Basta con analizar los más recientes informes provenientes de la Organización Mundial de la Salud (OMS) y el Banco Interamericano de Desarrollo (BID), entre otros organismos multilaterales, sobre la realidad de los accidentes de tránsito en la República Dominicana, con estimaciones que superan el 60 por ciento en los cuales se ven envueltas las motocicletas, con el ingrediente en el resto del problema, del desafiante y permanente incumplimiento a las normativas –señalización vial, incluyendo los semáforos-, energía en la supervisión, una labor más responsable de las alcaldías, y un largo etcétera.

Todos esos ingredientes juntos han parido el desorden infernal que vivimos a diario en el tránsito terrestre, con resultados trágicos, y económicamente perniciosos, ya que permean el sistema sanitario, con gastos millonarios que muy bien se pudieran estar dirigiendo a mejorar los servicios hospitalarios, así como tocar otros renglones puntuales como la vivienda, seguridad ciudadana, educación, el agua, medio ambiente y modernizar la productividad, entre otros.

En los últimos 20 años, todos los gobiernos han salido al ruedo de su gestión con programas anunciados para enfrentar el problema, pero el resultado ha sido el mismo: millonadas gastadas en un caótico y muy peligroso tránsito vehicular que también daña la imagen del país en términos turísticos.

Un ejemplo de reciente de fracaso fue el plan desplegado por las pasadas autoridades de gobierno, fusionando un rosario de instituciones afines y vagas para dar paso al hoy Instituto Nacional de Tránsito Terrestre (INTRANT), una iniciativa que sólo ha servido para gastar millones sin un solo resultado a la vista de todos.

En medio de ese desagradable panorama, las nuevas autoridades tienen el gran reto de hacer las cosas diferentes en la dirección de corregir el problema de raíz. Cambiar las notas de prensa por soluciones concretas y tangibles que permitan llevar tranquilidad a las familias que transitan a diario por las vías terrestres, que será lo mismo que producir un respiro al alto costo en pérdidas de vidas y dinero que representa ese caos.

Es de justicia decir que el peligroso y criminal caos en el tránsito vehicular también envuelve al histórico desorden en el transporte público de pasajeros y en el servicio de carga de mercancías, escenarios en el que gobiernan los “sindicatos”, muchos de ellos con mucho poder económico, político, militar y policial.

Más motocicletas

Cuando se analiza el caos en el tránsito terrestre, las víctimas y los vehículos envueltos, se concluye que el alto número de motocicletas –sin ningún control-, ahora con mayor magnitud por el tema del “moto-concho”, es para abordarlo como uno de los ejes centrales, y con el alcance socio-económico que representa para miles de familias dominicanas y de origen haitiano, como consecuencia del desempleo. En este último caso es alarmante la cantidad de nacionales del vecino país que cruzan la frontera en masa para dedicarse al “moto-concho”. En las improvisadas estaciones de “moto-concho” usted puede ver que, de cada 10 “moto-conchistas”, 6 ó 7 son haitianos –la mayoría indocumentados-, lo que complica la cosa. Es decir, la República Dominicana ha tenido que asumir dos realidades sociales, una propia y otra extranjera, con un altísimo costo.

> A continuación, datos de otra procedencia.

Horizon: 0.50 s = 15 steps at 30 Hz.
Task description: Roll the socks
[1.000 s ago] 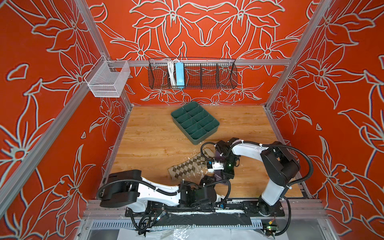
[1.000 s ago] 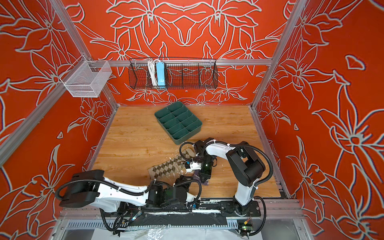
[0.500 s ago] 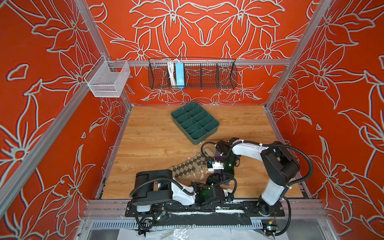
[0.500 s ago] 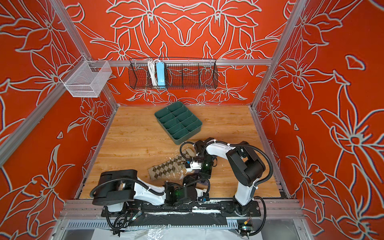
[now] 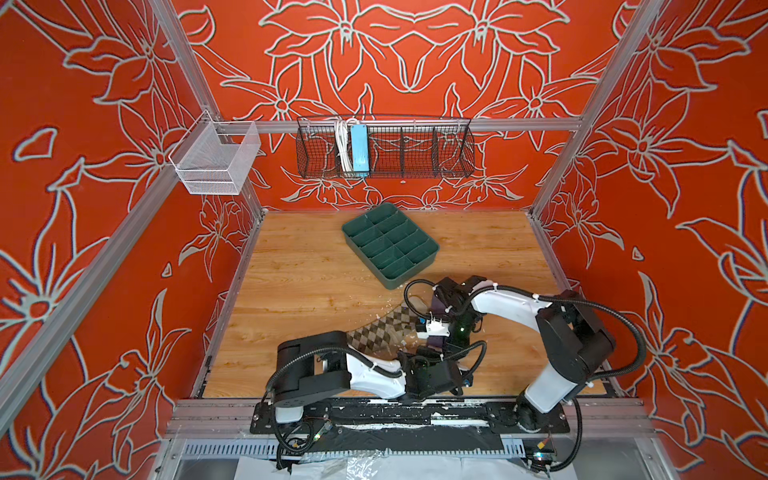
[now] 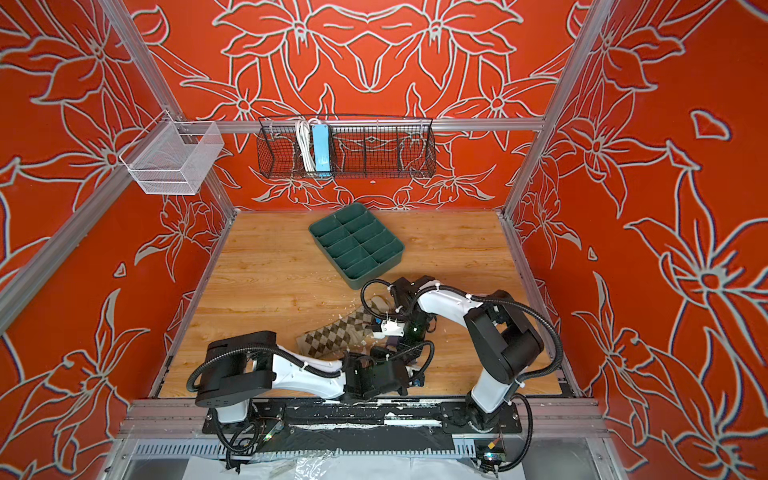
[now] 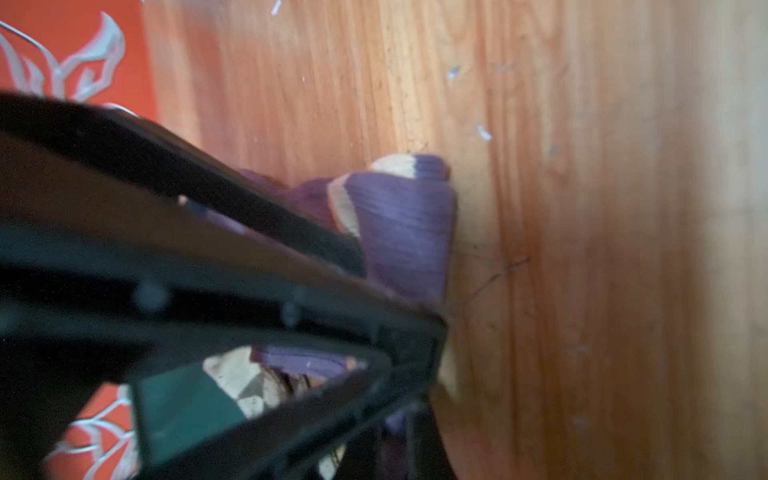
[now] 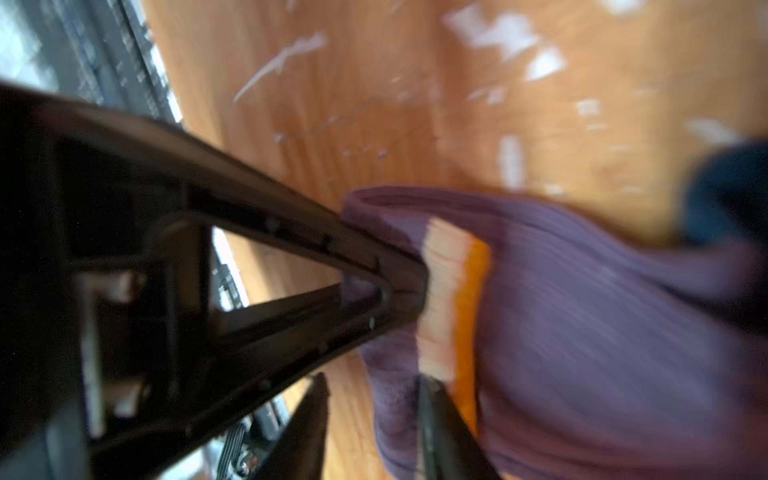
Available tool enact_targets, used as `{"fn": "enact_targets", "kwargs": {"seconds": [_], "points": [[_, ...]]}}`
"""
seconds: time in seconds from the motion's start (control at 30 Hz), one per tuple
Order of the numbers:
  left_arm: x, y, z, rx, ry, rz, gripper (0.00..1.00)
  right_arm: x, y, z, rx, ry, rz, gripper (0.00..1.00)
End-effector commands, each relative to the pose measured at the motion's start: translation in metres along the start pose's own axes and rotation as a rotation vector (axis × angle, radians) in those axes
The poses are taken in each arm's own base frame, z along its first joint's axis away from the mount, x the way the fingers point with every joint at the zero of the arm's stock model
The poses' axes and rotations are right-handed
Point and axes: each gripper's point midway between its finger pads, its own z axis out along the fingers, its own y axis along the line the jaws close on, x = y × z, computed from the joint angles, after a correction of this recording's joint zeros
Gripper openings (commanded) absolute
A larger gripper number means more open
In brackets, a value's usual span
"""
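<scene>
The beige argyle sock lies flat on the wooden floor near the front, partly under both arms. The purple sock, with a cream and orange band, is bunched beside it, its blue toe at the far end. My left gripper is shut on a fold of the purple sock. My right gripper is open, one finger against the sock's edge. In both top views the purple sock is mostly hidden by the grippers.
A green divided tray sits behind the socks. On the back wall hangs a black wire basket holding a blue power strip. A white mesh basket hangs at the left. White flecks litter the floor.
My left arm swung in from the left and its gripper closed on the purple sock. My right gripper, shut before, has opened. The argyle sock has barely moved.
</scene>
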Motion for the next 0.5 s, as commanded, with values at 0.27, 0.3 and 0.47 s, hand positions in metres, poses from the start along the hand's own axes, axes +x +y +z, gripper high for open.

Ya el parque de motocicletas no aguanta una más, y menos sin un marco regulatorio que tenga en cuenta todas las aristas del problema, con la firmeza y la responsabilidad social que demanda la circunstancia. Esa realidad es comprobable, no sólo en el tránsito del Gran Santo Domingo, sino, además, en las ciudades de las provincias más densamente pobladas de la nación.

Sabemos que el tema está en la agenda del gobierno, por lo que confiamos en que en algún momento se comenzará a abordarlo con todos los sectores envueltos, el apoyo de organismos internacionales que dedican capítulos y recursos financieros para ayudar a resolverlo, y el concurso de una ciudadanía que haya mayor conciencia de la imperiosa necesidad de poner fin a esa peligrosa realidad.